WORK INSTRUCTION:
Reproduce the listing in full, exactly as written, but without images.

DATA EXCERPT:
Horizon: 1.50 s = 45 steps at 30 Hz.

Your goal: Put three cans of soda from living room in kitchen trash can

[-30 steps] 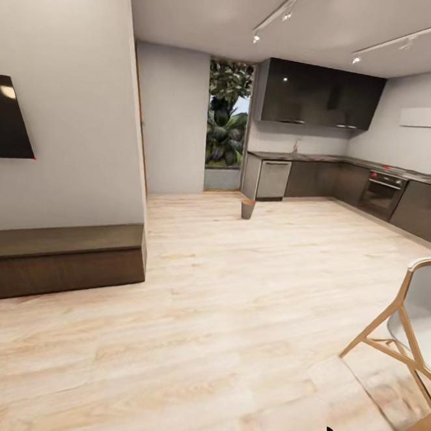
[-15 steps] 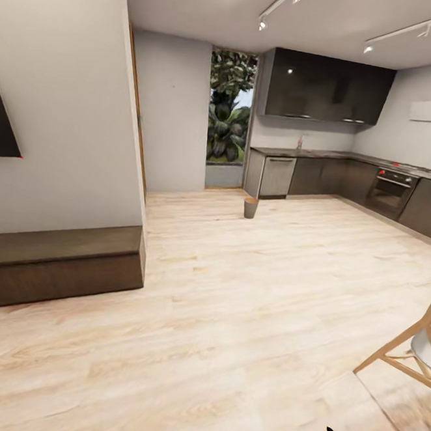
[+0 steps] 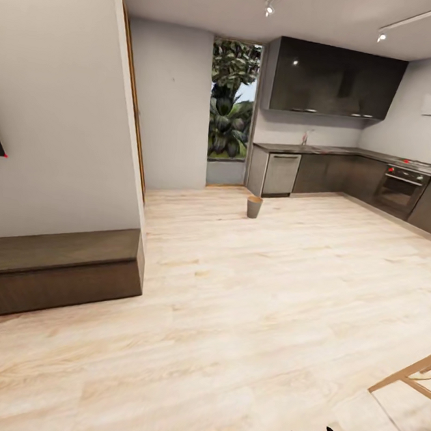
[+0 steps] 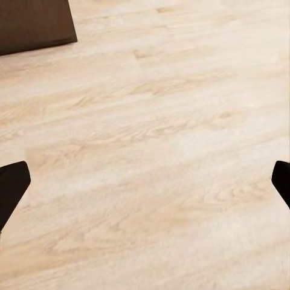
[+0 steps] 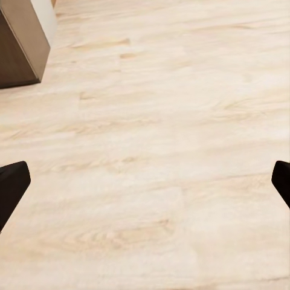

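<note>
Above bare floor [image 4: 157,151], left pincer [image 4: 145,187] wide, right pincer [image 5: 145,184] wide, empty

No readable text, label, brand, number or sign anywhere. Nothing legible on the kitchen cabinet fronts, the oven, the wall or the floor.
</note>
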Tool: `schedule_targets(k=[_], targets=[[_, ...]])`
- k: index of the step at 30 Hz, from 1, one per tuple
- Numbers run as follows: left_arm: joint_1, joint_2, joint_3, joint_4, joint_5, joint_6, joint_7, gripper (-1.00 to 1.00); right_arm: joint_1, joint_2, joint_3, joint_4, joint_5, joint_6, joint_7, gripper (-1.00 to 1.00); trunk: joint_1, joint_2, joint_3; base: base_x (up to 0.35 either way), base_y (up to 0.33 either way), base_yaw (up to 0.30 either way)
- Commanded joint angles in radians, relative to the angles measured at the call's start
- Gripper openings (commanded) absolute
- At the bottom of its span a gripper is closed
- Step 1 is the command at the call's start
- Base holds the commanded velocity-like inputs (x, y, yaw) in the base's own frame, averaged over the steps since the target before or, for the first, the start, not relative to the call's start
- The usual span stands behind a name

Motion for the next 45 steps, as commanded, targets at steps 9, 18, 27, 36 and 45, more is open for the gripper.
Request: schedule_targets(k=[9,18,27,36,45], targets=[[0.0,0.0,0.0,0.0,0.001,0.0,0.0,1.0,0.0,0.0,-0.001,0.0,0.0,-0.002,0.001,1.0,0.0,0.0,-0.011,0.324,0.074,-0.046],[0.0,0.0,0.0,0.0,-0.001,0.0,0.0,1.0,0.0,0.001,-0.001,0.0,0.0,-0.002,0.003,1.0,0.0,0.0,-0.019,0.324,0.072,-0.146],[0.0,0.0,0.001,0.0,-0.002,0.0,0.0,1.0,0.0,0.001,-0.001,0.0,0.0,-0.002,0.005,1.0,0.0,0.0,-0.024,0.324,0.072,-0.198],[0.0,0.0,0.001,0.0,-0.002,0.0,0.0,1.0,0.0,0.001,-0.001,0.0,0.0,-0.002,0.004,1.0,0.0,0.0,-0.028,0.324,0.072,-0.208],[0.0,0.0,0.001,0.0,-0.001,0.0,0.0,1.0,0.0,0.001,-0.001,0.0,0.0,-0.002,0.001,1.0,0.0,0.0,-0.032,0.324,0.064,-0.209]])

ANSWER SECTION:
Horizon: 1.50 s = 45 steps at 30 Hz.

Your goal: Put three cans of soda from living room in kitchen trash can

[-30 steps] 
[-15 steps] 
[+0 steps] 
[+0 steps] 
[+0 steps] 

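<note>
Above bare floor [image 4: 157,151], left pincer [image 4: 145,187] wide, right pincer [image 5: 145,184] wide, empty

No readable text, label, brand, number or sign anywhere. Nothing legible on the kitchen cabinet fronts, the oven, the wall or the floor.
</note>
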Tool: `schedule_targets(k=[_], targets=[[_, ...]])`
- k: index of the step at 30 Hz, from 1, one per tuple
- Numbers run as follows: left_arm: joint_1, joint_2, joint_3, joint_4, joint_5, joint_6, joint_7, gripper (-1.00 to 1.00); right_arm: joint_1, joint_2, joint_3, joint_4, joint_5, joint_6, joint_7, gripper (-1.00 to 1.00); trunk: joint_1, joint_2, joint_3; base: base_x (up to 0.35 either way), base_y (up to 0.33 either way), base_yaw (up to 0.30 either way)
- Commanded joint angles in radians, relative to the angles measured at the call's start
- Gripper openings (commanded) absolute
- At the bottom of its span a gripper is closed
- Step 1 is the command at the call's start
- Base holds the commanded velocity-like inputs (x, y, yaw) in the base's own frame, averaged over the steps since the target before or, for the first, the start, not relative to the call's start
- The usual span stands behind a name

Motion for the next 45 steps, as commanded, targets at steps 9, 18, 27, 36 and 45, more is open for the gripper.
Request: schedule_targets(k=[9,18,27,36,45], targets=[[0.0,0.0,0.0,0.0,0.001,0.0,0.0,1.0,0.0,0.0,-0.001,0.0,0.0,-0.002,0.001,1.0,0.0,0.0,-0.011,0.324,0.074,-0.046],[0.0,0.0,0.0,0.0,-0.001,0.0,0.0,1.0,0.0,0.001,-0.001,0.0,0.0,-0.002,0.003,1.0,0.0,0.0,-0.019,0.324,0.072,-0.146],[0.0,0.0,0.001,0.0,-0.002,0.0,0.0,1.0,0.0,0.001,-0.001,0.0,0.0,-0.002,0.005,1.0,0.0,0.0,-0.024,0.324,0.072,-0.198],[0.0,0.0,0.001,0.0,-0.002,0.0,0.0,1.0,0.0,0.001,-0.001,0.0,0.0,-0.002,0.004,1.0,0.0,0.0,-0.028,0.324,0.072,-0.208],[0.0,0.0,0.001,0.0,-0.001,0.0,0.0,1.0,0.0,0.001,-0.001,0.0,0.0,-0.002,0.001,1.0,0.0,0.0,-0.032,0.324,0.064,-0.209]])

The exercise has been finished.